La crise en RDC ne relève pas d’une situation ordinaire. L’ampleur des besoins est exceptionnelle, et la réponse ne peut pas attendre


  • De nouveaux financements, provenant de sources nouvelles et alternatives, doivent être mis à disposition immédiatement pour combler les lacunes. Une attention particulière doit être portée aux secteurs les plus durement touchés par l'arrêt des subventions américaines: la sécurité alimentaire intégrée, incluant la nutrition, l'eau, l'assainissement et l'hygiène (WASH), la santé et la protection.

  • Le financement doit être flexible, en donnant la priorité à des modalités telles que l'assistance en argent liquide qui permet aux populations touchées de répondre à leurs besoins spécifiques les plus urgents. Il doit également être directement accessible aux acteurs et groupes de réponse nationaux et locaux.

  • Les donateurs doivent renforcer leur coordination pour combler de manière complémentaire les lacunes critiques dans la réponse.

  • Les acteurs humanitaires doivent immédiatement élaborer et diffuser des communications claires aux communautés affectées, aux chefs de communautés et aux autorités concernant les réductions de financement, en mettant l'accent sur les voies d'orientation vers les services existants toujours disponibles. Les acteurs humanitaires doivent d'urgence redéfinir les priorités de leur travail de manière transparente et consultative, en tenant compte des besoins exprimés par les communautés touchées.


    « Nous ne pouvons pas rester immobiles.

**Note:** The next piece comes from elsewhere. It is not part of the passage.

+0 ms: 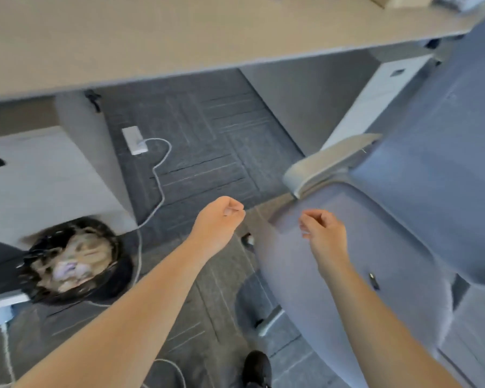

L’inaction coûte des vies. Réduire l’aide en pleine crise majeure brise la confiance. Abandonner maintenant n’est pas une option. Les lacunes les plus vitales doivent donc être comblées immédiatement. Malgré tout, nous ne pourrons échapper aux choix difficiles sur les activités humanitaires qui devront être coupées. Pour les faire, il faut regarder la réalité en face : écouter davantage, agir plus vite, avec clarté. Soutenons les acteurs locaux en première ligne. L’aide doit aller là où les personnes et les communautés disent en avoir le plus besoin. La solidarité doit être notre pierre angulaire. Faisons confiance à celles et ceux qui vivent la crise. Finançons leurs actions. Appuyons leurs solutions», a déclaré Luc Lamprière, directeur du Forum des ONG Internationales en RDC.